◆ Stored records ◆
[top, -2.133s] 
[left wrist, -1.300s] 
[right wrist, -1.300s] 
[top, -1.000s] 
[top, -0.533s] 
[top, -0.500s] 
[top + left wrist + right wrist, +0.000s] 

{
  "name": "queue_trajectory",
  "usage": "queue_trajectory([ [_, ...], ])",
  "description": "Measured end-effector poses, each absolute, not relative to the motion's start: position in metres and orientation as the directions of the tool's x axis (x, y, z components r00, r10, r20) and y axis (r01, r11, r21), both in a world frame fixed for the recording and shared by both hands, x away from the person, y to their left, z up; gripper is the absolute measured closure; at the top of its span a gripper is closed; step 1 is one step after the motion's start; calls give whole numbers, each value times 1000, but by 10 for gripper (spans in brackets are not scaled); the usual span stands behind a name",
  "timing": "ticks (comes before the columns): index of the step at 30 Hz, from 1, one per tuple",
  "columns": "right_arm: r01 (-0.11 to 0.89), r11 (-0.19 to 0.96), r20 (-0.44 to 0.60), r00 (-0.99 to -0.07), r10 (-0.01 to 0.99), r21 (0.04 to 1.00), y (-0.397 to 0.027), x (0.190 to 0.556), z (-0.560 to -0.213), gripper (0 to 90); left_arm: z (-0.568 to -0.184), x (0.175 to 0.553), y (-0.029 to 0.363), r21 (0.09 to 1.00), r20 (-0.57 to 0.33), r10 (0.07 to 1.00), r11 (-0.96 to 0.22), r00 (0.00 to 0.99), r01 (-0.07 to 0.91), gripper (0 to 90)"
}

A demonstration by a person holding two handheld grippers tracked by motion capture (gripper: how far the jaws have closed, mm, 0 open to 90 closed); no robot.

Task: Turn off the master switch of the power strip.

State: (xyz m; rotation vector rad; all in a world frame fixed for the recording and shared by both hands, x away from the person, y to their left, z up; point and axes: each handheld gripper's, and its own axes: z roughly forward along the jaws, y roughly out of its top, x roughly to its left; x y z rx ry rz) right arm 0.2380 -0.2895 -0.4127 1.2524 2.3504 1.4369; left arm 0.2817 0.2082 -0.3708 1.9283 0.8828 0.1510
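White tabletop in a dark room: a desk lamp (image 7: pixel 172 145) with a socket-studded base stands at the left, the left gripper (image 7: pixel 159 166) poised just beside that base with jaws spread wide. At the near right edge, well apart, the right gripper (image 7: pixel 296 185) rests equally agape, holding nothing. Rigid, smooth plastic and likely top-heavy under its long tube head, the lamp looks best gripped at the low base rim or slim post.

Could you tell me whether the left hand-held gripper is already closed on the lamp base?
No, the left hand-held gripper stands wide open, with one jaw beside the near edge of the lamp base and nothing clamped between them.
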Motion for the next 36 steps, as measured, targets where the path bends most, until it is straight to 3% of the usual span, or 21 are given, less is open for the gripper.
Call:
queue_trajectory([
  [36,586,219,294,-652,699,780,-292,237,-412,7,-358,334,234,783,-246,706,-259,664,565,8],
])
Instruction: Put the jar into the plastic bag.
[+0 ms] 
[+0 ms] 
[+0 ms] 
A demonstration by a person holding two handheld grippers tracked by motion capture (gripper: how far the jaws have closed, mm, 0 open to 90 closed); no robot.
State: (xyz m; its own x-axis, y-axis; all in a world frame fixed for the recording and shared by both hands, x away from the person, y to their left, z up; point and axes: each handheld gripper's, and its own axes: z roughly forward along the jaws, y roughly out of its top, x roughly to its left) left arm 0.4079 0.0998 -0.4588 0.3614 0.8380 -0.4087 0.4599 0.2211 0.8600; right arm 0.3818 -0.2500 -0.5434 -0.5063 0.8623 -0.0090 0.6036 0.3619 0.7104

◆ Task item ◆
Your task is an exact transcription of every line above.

◆ Answer below ◆
[top, -2.133s] 
[left wrist, -1.300s] 
[right wrist, -1.300s] 
[top, -1.000s] 
[top, -0.533s] 
[top, -0.500s] 
[top + left wrist + right wrist, +0.000s] 

{
  "name": "queue_trajectory",
  "usage": "queue_trajectory([ [_, ...], ])",
  "description": "Measured end-effector poses, each absolute, not relative to the motion's start: position in metres and orientation as the directions of the tool's x axis (x, y, z components r00, r10, r20) and y axis (r01, r11, r21), both in a world frame fixed for the recording and shared by both hands, x away from the person, y to their left, z up; gripper is the absolute measured closure; at the top of its span a gripper is closed; step 1 is one step after the motion's start; calls give whole numbers, each value times 1000, but by 10 for gripper (spans in brackets are not scaled); the usual span stands behind a name",
  "timing": "ticks (comes before the columns): index of the step at 30 Hz, from 1, one per tuple",
  "columns": "right_arm: r01 (-0.11 to 0.89), r11 (-0.19 to 0.96), r20 (-0.44 to 0.60), r00 (-0.99 to -0.07), r10 (-0.01 to 0.99), r21 (0.04 to 1.00), y (-0.397 to 0.027), x (0.190 to 0.556), z (-0.560 to -0.213), gripper (0 to 90); left_arm: z (-0.568 to -0.184), x (0.175 to 0.553), y (-0.029 to 0.363), r21 (0.09 to 1.00), r20 (-0.57 to 0.33), r10 (0.07 to 1.00), r11 (-0.96 to 0.22), r00 (0.00 to 0.99), r01 (-0.07 to 0.91), gripper (0 to 90)"
}

A demonstration by a person holding two handheld grippers tracked by motion capture (gripper: how far the jaws have closed, mm, 0 open to 90 closed); no robot.

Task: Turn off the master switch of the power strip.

State: (xyz m; rotation vector rad; all in a world frame fixed for the recording and shared by both hands, x away from the person, y to their left, z up; point and axes: each handheld gripper's, and its own axes: z roughly forward along the jaws, y roughly out of its top, x roughly to its left; x y z rx ry rz) right arm 0.2380 -0.2895 -0.4127 1.2524 2.3504 1.4369; left arm 0.2817 0.2082 -0.3708 1.9283 0.8828 0.1510
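White tabletop in a dark room: a desk lamp (image 7: pixel 172 145) with a socket-studded base stands at the left, the left gripper (image 7: pixel 159 166) poised just beside that base with jaws spread wide. At the near right edge, well apart, the right gripper (image 7: pixel 296 185) rests equally agape, holding nothing. Rigid, smooth plastic and likely top-heavy under its long tube head, the lamp looks best gripped at the low base rim or slim post.

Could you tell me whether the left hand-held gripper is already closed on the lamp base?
No, the left hand-held gripper stands wide open, with one jaw beside the near edge of the lamp base and nothing clamped between them.
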Motion for the next 36 steps, as measured, targets where the path bends most, until it is straight to 3% of the usual span, or 21 are given, less is open for the gripper.
Call:
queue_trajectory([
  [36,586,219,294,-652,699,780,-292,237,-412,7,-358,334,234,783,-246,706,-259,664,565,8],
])
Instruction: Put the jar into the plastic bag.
[+0 ms] 
[+0 ms] 
[+0 ms] 
A demonstration by a person holding two handheld grippers tracked by motion capture (gripper: how far the jaws have closed, mm, 0 open to 90 closed); no robot.
State: (xyz m; its own x-axis, y-axis; all in a world frame fixed for the recording and shared by both hands, x away from the person, y to their left, z up; point and axes: each handheld gripper's, and its own axes: z roughly forward along the jaws, y roughly out of its top, x roughly to its left) left arm 0.4079 0.0998 -0.4588 0.3614 0.8380 -0.4087 0.4599 0.2211 0.8600; right arm 0.3818 -0.2500 -0.5434 -0.5063 0.8623 -0.0090 0.6036 0.3619 0.7104

With that, the answer is complete.